In the Breach, by Catherine Filloux, Tarell Alvin McCraney & Joe Sutton, the central narrative of the play is based on three people on a roof top who have to fight with gravity in order not to drown, each of them falls into the water that surrounds them and is rescued, until the final concluding scene in which two are drowned. The parallel to the Raft of the Medusa is inescapable also in the play. There is also a baptism providing an ironic purifying with the polluted water that surrounds this family.

The narrative on this rooftop, between a grandfather and his teen age grandson and small granddaughter ( who speaks through her adult self), includes the psychodrama of any life threatening place, replaying small tensions and large anxieties, ranging through emotions from happy to heartbroken.
It is set in the midst of New Orleans, but it is a classic piece of theater that rises above that specific event to be almost Shakespearean in its characters. It resonates with THE flood of the bible, with Michelangelo’s Flood on the Sistine Ceiling, the story of Aeneas and Anchises, the elderly saved by the young.
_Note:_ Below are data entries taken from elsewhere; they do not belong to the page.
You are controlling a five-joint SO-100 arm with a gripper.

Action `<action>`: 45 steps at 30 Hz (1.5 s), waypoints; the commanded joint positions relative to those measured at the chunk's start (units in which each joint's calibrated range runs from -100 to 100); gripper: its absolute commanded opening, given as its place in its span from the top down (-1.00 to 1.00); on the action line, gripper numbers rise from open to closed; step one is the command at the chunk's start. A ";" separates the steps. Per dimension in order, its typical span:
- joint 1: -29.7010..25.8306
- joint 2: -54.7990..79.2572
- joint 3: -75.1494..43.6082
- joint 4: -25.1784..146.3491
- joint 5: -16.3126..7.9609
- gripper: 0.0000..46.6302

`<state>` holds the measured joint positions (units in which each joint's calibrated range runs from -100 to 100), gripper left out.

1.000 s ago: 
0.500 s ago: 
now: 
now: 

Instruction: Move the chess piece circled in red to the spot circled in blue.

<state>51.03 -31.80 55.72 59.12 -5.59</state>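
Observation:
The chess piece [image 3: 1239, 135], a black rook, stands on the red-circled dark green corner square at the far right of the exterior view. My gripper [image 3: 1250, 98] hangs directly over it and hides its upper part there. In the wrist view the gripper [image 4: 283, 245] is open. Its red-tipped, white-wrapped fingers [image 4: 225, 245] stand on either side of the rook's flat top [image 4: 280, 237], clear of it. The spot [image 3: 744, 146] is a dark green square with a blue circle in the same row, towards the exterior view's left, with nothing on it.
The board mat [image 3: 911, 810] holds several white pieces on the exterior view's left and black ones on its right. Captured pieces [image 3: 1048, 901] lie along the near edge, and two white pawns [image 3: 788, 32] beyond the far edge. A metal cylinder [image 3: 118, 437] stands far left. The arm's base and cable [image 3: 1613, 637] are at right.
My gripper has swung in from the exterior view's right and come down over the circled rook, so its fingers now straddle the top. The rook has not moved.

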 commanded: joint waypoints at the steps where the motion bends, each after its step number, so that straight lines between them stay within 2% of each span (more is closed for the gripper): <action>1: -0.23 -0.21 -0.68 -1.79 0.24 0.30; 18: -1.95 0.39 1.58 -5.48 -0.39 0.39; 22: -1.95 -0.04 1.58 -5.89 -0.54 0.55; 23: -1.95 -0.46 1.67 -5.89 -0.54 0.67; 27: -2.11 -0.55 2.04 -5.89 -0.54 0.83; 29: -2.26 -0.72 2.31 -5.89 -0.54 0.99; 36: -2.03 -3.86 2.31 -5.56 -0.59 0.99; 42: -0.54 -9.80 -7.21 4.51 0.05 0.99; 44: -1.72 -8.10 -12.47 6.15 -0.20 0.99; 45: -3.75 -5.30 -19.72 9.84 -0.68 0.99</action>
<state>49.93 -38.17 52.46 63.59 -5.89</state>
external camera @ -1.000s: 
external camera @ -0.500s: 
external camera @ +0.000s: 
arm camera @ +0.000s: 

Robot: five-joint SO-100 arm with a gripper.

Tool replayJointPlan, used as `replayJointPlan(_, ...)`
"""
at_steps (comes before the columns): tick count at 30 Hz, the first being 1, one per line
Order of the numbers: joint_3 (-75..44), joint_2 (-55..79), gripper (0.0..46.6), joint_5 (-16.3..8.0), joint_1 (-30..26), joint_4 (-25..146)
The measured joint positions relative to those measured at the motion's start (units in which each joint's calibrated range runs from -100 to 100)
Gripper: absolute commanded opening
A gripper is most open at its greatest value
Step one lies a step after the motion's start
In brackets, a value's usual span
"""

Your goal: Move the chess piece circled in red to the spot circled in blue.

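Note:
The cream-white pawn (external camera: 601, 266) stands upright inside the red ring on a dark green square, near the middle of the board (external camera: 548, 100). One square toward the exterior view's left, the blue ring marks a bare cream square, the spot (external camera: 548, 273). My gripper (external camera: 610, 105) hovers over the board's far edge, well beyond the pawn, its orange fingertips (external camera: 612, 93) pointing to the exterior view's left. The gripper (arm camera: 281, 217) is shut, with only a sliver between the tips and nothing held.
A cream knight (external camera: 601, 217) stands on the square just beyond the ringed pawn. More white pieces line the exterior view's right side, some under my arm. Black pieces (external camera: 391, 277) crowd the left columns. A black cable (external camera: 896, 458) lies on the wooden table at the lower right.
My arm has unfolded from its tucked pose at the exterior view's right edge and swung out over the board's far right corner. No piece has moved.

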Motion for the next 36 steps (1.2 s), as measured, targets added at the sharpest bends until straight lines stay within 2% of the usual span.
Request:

Two other narratives, of an elderly alcoholic bar tender and a self proclaimed liberal reporter, who interact with the flood in other ways, one to confront his own death, the other to meet survivors who in their honesty and maturity confront the writer with his own limitations. He learns more about himself than about the disaster he is reporting. His only goal was to “expose the fiction” that the levees were deliberately breached. That pre planned agenda undid him when he was confronted with the realities of the people who had lived through this and other floods, the flood of life in general.

In the midst and moving through all of this is a figure of water, who shimmers and seduces all around her. Adding the mythical element reminded us that it was all a fiction, all a fragment of a much larger reality. Although the three playwrights continually spoke of “truth” as what they pursued, what they have really pursued is the reality that there is no truth, only human relationships.

Those human relationships of the play, today in the real world, continue to struggle against the larger forces which have now arrived to “rescue” them, by destroying their homes, and, as in so many cities, replacing low income housing with lucrative developments. The strong characters of New Orleans must continue to resist outsiders who threaten to inundate them, whether it is nature or the forces of capitalism.

The play’s use of water as a dominant mythic presence also reminded me of Kara Walker’s show at the Metropolitan Museum of Art in honor of Katrina. She also emphasized the role of water “the story of muck” as she put it, by including Copley’s Watson and the Shark an image of an almost drowning and Winslow Homer’s Gulf Stream, both paintings of survival in the midst of the dangers of water (in both these paintings actual sharks- in New Orleans human sharks are circling).